A claims professional settles an auto liability claim with an unrepresented claimant for an unbelievably low amount, and the crowd goes wild. He is the envy of his fellow claims professionals and high-fives are spread around the office. How on earth did he get the claimant to accept such a number? The claims professional is on cloud nine—until his supervisor sits him down to discuss the situation further. Doubt enters his mind as he hears, “Wow, that was a really low number to settle this case. Did we pay what we owe?”
An Ethical Line in the Sand
The phrase “All that glitters is not gold,” popularized by Shakespeare, speaks to this type of settlement that claims professionals undertake directly with a claimant—a situation that just doesn’t feel right inside. How do we balance paying the lowest number possible with making the claimant whole and paying a settlement that is fair for both sides? Taking advantage of a claimant’s lack of knowledge, unfamiliarity with negotiations, and need for money is not ethical in the adjusting world, and while this isn’t an overly common occurrence, it is something we need to be mindful of as claims professionals.
Some claims personnel would say that they prefer an attorney-represented claimant over dealing with one who is not represented. It’s true that a lot of time is spent on explanations, education about the process, building trust, and knowing that it may all be for naught—months of time and effort can go down the drain as an attorney promptly ends your previous negotiations and is less motivated to work quickly on his new case. However, there are steps claims professionals can take with claimants to avoid this scenario and work toward an amicable settlement for both sides.
First, it is important to be prompt and courteous from the start. Establish timely contact and explain the process clearly and with set expectations. Empathy goes a long way, and letting the claimant know the lines of communication will always be open builds trust.
Next, consider the situation from the claimant’s perspective. Each morning, they walk out to the car and see the damage; it’s a constant reminder of the loss and the accompanying frustration. The anger may be directed at the insurance carrier when calls are not returned immediately or at all. Placing yourself in claimants’ shoes will help you understand where they are coming from, and you can show them you are there to try and put this event behind them. A personal rapport will go a long way when you are asking for cooperation (for example, when you request a medical authorization to order records, or to move the car from a storage facility).
To get a better handle on your claimant’s status, check in continually and don’t let too much time pass while she is actively treating. If you’re going to take longer to reach out to her, let her know when she can expect a call. Always start by asking how she feels and show empathy, which will more likely lead to a substantive update from the claimant.
When the situation calls for it (and claimants have revealed that their treatment has ended or is limited), you can consider a settlement in light of the expenses. However, if they indicate that they are still in pain or have questions about treatment, it is best to reiterate that they should fully seek any medical care they need because once a release and a check are issued, the process is over.
Strategy for Success
To achieve success, claims professionals should focus on the “three Ts”: trust, transparency, and time.
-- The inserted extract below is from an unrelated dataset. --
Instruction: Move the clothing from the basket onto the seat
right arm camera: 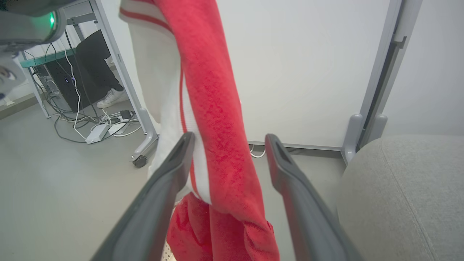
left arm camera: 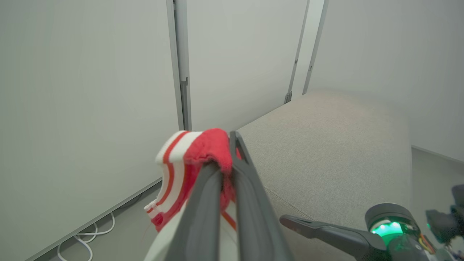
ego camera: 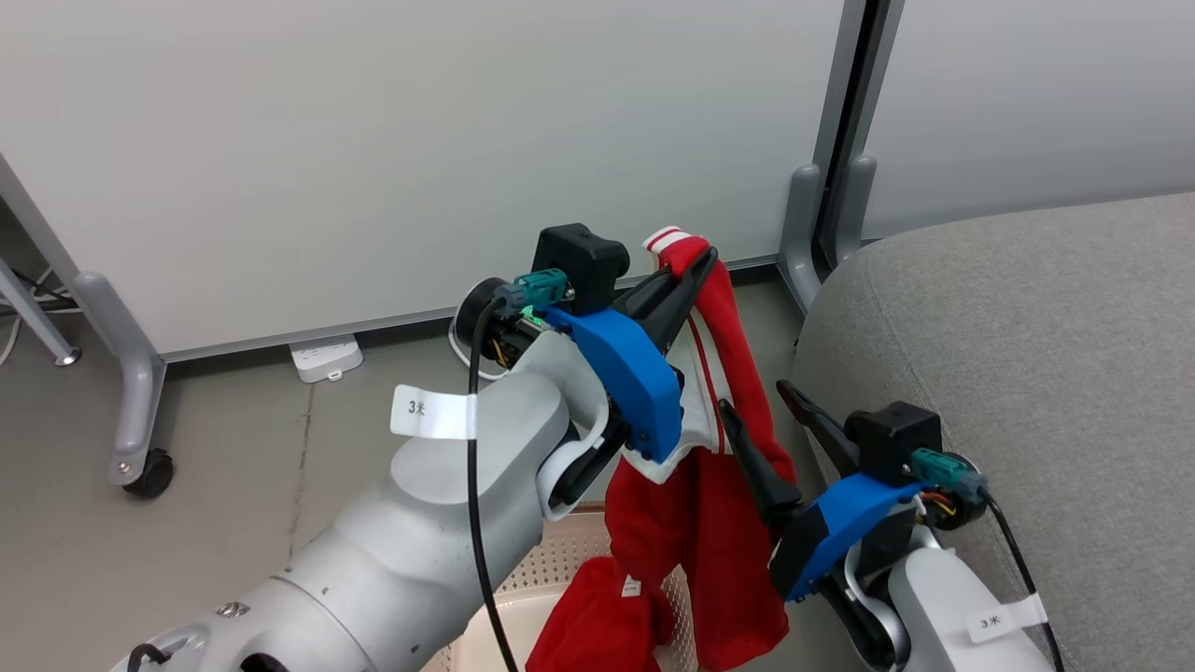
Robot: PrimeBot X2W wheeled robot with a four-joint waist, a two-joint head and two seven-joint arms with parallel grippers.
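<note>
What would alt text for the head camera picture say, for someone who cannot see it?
The left end effector is shut on a red garment with white stripes, holding it up so it hangs down toward the cream laundry basket below. The right end effector, open, sits beside the hanging cloth, next to a grey sofa cushion.

basket [ego camera: 568, 553] mostly behind clothing [ego camera: 714, 523]

Glossy silver-grey forearms [ego camera: 411, 560], blue wrist housings [ego camera: 635, 373], black camera boxes [ego camera: 579, 257], teal connectors [ego camera: 540, 285], black cables [ego camera: 472, 485], white tags [ego camera: 432, 413] marked "3", long dark fingers [right arm camera: 159, 195], green status light [left arm camera: 386, 229], screw heads [ego camera: 231, 609] on elbow shell.
</note>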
The trust factor is crucial when dealing with an unrepresented claimant. Did you call her back when you said you would? Did you provide appropriate customer service and order her records in a timely manner? Have you updated her throughout the claims process, and have you delivered on promises?
The next “T” is transparency. Have you articulated everything she needs to know? Are you hiding any key details? Did you withhold the fact that she is welcome to seek medical attention, or that she has the option to get a rental car while hers is in the shop? Are you fully explaining how you came up with your settlement offer and why it applies to this case, given the specifics?
Make sure to use words that are generally understood. Reporting that the claimant’s MRI notes degeneration and disc desiccation may not be fully comprehended. Perhaps this is a pre-existing condition that was made worse by the accident. There is still pain and suffering, inconvenience, and the time it will take to get back to how she was feeling prior to the accident to discuss.
Be transparent on how you package your settlement offer and encourage the claimant to ask questions. Her first instinct may be that the insurance carrier is trying to pull a fast one, so show that you are an open book and your evaluation is well thought out with numerous considerations. Remember to actively listen to her concerns.
Finally, the release closes out the claim, so be sure that the claimant knows that once the release takes place, she gives up consideration to pursue anything further against the carrier or insured.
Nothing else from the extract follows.